Astrologia
A história

Quando, onde e como o homem começou a
acreditar que o Sol, a Lua e outros planetas visíveis influenciavam seu caráter
e sua vida, a saúde dos animais, a qualidade de suas colheitas, o tempo?
A resposta deve ser: assim que o homem foi capaz de raciocinar de forma
inteligente, observando que o Sol é uma fonte de calor e de luz; que a Lua
modifica as marés e outros ciclos naturais e a estabilidade emocional. Aqui se
encontra a base de uma teoria astrológica. Alguns dos primeiros objetos de
astrologia se encontraram no Oriente Médio onde, aproximadamente em 15.000 AC,
se desenvolveram os primeiros sistemas de agricultura.
Na Babilônia, nos séculos 17 e 18 AC, as superstições e profecias eram
comuns. Os fenômenos astronômicos eram uma faceta das tentativas do homem de
predizer o futuro, e eram bastante populares. O uso da astrologia em suas formas
mais simples era habitual em muitas civilizações antigas, não só no Oriente
Médio, no Egito, da Anatólia à Pérsia, mas no Oriente e nas civilizações Inca,
Maya e Azteca, onde os planetas que podiam ser vistos a olho nu (Mercúrio,
Vênus, Marte, Júpiter e Saturno) eram identificados como deuses com diferentes
nomes e personalidades, e cujos movimentos num fundo de estrelas eram vistos
como algo significativo.
No começo, ajudou nossos ancestrais a saber quando semear e colher, quando
pescar e quando caçar. Na medida que as sociedades foram se tornando mais
complexas, a astrologia guiou reis e rainhas na liderança de suas nações. Com o
surgimento da antiga Grécia se converteu em uma ferramenta para os indivíduos,
um meio para os homens e mulheres entenderem o propósito e acompanharem os
ciclos de suas vidas.
A astrologia foi estudada em universidades e utilizada por Papas, imperadores,
doutores e sábios. Hipócrates, o pai da medicina ocidental, dizia que sem o
conhecimento da astrologia ninguém poderia se chamar de médico. A astrologia se
entrelaçava com o estudo de história, ciência, arte e religião.
No século 17, a crescente onda do pensamento materialista tirou o estudo da
astrologia das universidades de Europa. As novas realidades "racionais" não mais
viam ao homem e à natureza como fios do mesmo tecido, derivados do mesmo
espírito. Mas, a astrologia continuou sendo estudada e utilizada pelas pessoas
que viram a necessidade de manter a conexão entre o céu e a Terra.

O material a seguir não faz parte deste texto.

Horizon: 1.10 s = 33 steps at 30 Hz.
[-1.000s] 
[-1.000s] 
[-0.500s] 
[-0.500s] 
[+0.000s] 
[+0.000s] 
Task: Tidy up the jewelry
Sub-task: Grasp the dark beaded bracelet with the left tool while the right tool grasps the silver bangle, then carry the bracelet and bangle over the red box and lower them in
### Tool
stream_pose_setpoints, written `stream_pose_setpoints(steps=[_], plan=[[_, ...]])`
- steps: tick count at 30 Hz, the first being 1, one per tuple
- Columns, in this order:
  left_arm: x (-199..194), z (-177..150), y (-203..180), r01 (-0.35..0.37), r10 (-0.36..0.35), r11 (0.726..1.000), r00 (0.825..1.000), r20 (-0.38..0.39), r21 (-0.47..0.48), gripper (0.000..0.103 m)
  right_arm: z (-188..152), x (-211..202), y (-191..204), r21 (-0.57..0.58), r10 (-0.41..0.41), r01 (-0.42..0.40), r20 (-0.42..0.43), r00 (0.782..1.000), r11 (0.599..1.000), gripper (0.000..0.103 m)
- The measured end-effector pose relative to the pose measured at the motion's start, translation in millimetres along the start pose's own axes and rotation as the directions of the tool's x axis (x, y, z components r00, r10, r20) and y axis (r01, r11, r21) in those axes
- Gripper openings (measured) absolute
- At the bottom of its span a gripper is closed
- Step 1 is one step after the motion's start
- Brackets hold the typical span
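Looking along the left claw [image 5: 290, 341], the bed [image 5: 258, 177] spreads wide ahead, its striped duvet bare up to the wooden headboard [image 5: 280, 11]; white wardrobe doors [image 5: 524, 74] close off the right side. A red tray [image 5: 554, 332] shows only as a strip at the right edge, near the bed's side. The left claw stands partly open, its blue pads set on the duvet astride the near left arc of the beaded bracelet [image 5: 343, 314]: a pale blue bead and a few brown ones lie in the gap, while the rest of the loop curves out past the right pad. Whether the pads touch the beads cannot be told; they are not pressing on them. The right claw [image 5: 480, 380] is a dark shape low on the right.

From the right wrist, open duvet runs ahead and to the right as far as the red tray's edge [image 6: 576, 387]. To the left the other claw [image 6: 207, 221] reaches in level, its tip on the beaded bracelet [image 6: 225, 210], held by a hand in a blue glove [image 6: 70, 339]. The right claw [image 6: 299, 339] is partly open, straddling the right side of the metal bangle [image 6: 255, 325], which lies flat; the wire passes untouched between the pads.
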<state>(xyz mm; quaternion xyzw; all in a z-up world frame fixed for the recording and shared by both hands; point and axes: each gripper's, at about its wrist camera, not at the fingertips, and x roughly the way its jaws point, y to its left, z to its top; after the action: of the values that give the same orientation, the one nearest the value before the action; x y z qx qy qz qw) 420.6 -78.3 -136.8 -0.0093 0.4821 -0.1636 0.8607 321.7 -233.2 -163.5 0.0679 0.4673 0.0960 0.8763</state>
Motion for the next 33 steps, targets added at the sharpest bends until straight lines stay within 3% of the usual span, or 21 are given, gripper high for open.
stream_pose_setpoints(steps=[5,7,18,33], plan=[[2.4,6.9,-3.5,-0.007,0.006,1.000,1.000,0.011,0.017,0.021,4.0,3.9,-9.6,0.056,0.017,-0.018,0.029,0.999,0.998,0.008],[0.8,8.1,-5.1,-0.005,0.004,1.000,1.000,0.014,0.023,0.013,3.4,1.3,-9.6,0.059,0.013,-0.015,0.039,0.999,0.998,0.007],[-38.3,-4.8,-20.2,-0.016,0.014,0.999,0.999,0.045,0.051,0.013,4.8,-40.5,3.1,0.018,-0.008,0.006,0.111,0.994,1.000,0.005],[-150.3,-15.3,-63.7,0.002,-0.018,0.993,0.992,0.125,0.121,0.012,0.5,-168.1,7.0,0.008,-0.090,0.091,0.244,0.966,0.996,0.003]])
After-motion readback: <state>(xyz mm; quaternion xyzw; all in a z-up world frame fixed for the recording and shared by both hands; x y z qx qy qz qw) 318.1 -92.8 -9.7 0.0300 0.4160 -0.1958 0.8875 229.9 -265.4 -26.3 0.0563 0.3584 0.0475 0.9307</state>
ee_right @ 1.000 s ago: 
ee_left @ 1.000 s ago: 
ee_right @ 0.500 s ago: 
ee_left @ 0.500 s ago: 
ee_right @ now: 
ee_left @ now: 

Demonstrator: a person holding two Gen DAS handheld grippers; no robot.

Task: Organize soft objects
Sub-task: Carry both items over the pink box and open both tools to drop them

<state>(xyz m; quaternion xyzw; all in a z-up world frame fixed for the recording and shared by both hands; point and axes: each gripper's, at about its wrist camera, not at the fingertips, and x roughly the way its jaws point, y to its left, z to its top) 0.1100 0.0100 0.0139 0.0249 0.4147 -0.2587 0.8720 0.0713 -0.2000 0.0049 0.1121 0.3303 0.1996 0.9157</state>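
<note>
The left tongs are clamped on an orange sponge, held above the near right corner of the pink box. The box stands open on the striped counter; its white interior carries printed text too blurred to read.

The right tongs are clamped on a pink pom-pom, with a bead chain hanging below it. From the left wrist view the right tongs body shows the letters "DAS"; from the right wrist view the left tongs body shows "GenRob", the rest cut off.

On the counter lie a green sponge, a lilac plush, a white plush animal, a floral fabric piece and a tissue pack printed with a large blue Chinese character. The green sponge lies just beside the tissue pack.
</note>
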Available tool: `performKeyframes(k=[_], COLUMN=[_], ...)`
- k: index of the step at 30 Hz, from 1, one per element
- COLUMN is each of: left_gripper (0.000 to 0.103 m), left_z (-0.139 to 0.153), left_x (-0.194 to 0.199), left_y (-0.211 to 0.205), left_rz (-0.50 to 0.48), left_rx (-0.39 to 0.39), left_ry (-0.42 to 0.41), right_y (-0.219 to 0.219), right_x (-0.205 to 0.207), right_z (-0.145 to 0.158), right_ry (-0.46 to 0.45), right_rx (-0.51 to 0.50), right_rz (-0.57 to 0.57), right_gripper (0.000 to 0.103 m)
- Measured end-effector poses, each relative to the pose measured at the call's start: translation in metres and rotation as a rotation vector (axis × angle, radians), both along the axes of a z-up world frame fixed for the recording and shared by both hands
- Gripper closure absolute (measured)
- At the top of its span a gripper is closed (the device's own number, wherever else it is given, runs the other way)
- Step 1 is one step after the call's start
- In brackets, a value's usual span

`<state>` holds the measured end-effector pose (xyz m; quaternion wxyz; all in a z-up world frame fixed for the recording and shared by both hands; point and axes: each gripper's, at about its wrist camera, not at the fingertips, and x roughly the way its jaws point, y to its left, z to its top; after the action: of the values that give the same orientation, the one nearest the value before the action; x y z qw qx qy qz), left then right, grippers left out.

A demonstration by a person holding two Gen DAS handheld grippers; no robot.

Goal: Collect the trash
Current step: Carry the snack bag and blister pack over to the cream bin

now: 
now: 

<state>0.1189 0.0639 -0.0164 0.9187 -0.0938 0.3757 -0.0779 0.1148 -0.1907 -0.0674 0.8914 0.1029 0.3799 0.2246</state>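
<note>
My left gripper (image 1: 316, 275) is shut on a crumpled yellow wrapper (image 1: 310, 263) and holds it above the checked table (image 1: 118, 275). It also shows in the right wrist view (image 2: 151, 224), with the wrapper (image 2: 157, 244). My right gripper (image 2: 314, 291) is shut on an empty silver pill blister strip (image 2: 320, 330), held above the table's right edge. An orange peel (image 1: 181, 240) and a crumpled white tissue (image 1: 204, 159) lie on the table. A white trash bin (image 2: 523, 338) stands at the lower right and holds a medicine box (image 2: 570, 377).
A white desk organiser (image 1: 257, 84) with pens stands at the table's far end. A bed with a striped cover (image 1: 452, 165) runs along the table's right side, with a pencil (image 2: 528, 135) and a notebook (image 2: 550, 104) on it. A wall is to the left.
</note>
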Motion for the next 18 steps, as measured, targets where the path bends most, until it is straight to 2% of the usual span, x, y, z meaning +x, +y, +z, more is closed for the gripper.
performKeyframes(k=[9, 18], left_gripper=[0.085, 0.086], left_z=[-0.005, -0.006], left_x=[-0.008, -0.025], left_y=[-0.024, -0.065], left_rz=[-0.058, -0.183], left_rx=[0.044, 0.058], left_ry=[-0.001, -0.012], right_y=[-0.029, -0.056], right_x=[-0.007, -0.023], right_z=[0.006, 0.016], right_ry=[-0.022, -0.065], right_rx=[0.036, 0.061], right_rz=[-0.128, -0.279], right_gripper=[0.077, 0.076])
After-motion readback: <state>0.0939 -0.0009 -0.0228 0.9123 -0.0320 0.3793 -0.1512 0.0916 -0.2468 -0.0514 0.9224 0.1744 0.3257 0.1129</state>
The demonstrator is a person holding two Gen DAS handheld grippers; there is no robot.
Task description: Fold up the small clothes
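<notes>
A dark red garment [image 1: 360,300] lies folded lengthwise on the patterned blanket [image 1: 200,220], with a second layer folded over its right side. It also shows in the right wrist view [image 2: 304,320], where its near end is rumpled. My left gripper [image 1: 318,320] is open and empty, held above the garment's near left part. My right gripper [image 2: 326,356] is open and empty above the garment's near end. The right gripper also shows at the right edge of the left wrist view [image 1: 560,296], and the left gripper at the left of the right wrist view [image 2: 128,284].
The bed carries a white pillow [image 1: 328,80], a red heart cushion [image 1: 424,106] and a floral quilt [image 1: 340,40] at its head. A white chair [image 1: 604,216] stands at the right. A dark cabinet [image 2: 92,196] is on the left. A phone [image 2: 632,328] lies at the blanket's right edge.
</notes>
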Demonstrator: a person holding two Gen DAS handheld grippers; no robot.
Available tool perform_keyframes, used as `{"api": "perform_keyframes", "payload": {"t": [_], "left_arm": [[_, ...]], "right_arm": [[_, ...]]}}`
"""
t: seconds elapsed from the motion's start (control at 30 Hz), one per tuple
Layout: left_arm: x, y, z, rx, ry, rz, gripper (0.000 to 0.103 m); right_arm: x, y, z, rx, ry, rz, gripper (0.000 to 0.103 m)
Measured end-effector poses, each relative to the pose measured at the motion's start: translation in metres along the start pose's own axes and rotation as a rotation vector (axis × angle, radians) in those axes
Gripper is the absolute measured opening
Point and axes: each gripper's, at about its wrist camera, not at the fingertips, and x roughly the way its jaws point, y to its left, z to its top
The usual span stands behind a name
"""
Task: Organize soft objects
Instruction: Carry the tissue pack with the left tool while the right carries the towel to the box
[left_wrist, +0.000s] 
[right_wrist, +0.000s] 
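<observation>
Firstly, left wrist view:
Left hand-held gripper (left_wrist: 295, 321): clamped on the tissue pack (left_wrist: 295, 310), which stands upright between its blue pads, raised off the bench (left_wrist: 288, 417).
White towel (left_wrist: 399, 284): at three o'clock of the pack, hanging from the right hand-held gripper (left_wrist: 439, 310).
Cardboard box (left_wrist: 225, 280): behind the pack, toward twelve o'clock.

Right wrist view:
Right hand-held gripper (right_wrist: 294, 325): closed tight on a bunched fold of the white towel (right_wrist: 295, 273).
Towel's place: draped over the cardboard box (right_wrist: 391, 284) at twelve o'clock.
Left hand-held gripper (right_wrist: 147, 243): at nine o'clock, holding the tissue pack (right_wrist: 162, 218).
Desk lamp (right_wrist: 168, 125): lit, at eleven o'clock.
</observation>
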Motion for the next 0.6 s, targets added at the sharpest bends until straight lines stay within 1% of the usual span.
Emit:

No começo dos anos 60, a astrologia iniciou seu retorno que continua até os
nossos dias. Quanto mais e mais pessoas começaram a procurar por respostas, a
astrologia esteve ali para oferece-as. Hoje há associações ativas de astrologia,
publicações, negócios e milhares de astrólogos. Como nos velhos tempos, a
astrologia é respeitada e usada por pessoas de todas as camadas sociais. O que a "Ciência" ainda não aceita em virtude de preconceitos sem nenhum
fundamento, é a relação analógica que os Astrólogos afirmam existir entre as
ocorrências observadas nas posições e movimentos dos corpos celestes e a
diversidade de características de comportamento dos seres terrestres.
Dois pontos a favor da astrologia (apenas dois, para que o texto não fique muito
extenso):
Todos os que se aprofundam em seu conhecimento reconhecem a veracidade de suas
observações. Muitos paradigmas científicos surgiram e foram derrubados em milhares de anos de
História da Humanidade, mas a verdadeira Astrologia, há mais de 6000 anos produz
conhecimentos e resultados que beneficiam o ser humano, sem jamais ter sido
contestada além dos preconceitos, ou seja cientificamente. A mesma "Ciência"que
a rejeita, não possui base teórica e de pesquisas para contestar o seu valor.